The problem:
The line with "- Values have" marks the start; write out that line and all following lines through the end of the listing, exactly.

Data below:
********

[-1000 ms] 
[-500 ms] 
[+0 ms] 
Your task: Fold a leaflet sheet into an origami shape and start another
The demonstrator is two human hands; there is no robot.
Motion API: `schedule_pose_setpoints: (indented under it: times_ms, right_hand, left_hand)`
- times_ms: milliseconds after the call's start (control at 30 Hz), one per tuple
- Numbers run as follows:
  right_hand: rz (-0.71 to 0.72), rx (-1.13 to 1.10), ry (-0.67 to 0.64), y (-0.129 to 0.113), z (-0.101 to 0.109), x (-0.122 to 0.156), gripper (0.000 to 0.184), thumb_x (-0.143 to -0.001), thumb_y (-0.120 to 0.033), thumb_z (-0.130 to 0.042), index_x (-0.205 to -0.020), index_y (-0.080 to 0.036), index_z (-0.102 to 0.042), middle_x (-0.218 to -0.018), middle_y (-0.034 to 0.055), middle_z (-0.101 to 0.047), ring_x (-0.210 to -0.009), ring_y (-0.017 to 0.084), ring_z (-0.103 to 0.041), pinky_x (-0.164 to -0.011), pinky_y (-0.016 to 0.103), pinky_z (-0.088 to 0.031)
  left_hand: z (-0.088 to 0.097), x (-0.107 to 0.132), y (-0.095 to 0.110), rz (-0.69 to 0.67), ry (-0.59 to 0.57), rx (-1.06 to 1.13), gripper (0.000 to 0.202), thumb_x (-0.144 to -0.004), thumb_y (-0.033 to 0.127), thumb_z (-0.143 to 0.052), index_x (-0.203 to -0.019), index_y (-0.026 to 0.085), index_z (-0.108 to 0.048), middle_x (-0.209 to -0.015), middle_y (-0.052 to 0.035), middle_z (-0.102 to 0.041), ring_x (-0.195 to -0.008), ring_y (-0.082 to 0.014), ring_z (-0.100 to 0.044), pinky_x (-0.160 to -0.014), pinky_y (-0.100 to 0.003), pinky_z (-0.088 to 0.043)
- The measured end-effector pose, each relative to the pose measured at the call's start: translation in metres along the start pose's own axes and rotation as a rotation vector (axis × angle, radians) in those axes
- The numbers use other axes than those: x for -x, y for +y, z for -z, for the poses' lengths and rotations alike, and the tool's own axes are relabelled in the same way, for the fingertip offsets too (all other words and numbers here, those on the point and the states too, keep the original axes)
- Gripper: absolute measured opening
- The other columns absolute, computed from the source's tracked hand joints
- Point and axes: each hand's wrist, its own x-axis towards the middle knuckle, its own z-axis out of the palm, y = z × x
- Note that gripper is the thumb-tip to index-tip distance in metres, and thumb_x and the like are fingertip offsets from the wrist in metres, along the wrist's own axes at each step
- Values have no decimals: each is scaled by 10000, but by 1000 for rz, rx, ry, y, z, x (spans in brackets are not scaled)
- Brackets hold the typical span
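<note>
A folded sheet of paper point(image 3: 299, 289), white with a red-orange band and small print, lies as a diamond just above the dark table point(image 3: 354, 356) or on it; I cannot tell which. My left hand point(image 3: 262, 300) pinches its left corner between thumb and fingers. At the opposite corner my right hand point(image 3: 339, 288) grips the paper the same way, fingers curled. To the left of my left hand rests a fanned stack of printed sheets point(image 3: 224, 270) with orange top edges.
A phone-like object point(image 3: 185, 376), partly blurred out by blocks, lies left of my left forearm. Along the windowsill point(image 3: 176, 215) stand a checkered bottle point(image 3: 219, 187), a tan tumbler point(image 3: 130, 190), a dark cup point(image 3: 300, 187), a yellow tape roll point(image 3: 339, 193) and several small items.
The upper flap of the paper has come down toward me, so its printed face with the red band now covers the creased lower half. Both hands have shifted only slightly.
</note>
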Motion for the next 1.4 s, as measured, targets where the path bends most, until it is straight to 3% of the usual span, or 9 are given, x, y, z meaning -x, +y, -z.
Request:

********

Output of the task:
- Values have no decimals: each is scaled by 10000, but by 1000 for rz, rx, ry, y, z, x (spans in brackets are not scaled)
- Brackets hold the typical span
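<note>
A folded sheet of paper point(image 3: 299, 289), white with a red-orange band and small print, lies as a diamond just above the dark table point(image 3: 354, 356) or on it; I cannot tell which. My left hand point(image 3: 262, 300) pinches its left corner between thumb and fingers. At the opposite corner my right hand point(image 3: 339, 288) grips the paper the same way, fingers curled. To the left of my left hand rests a fanned stack of printed sheets point(image 3: 224, 270) with orange top edges.
A phone-like object point(image 3: 185, 376), partly blurred out by blocks, lies left of my left forearm. Along the windowsill point(image 3: 176, 215) stand a checkered bottle point(image 3: 219, 187), a tan tumbler point(image 3: 130, 190), a dark cup point(image 3: 300, 187), a yellow tape roll point(image 3: 339, 193) and several small items.
The upper flap of the paper has come down toward me, so its printed face with the red band now covers the creased lower half. Both hands have shifted only slightly.
</note>
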Motion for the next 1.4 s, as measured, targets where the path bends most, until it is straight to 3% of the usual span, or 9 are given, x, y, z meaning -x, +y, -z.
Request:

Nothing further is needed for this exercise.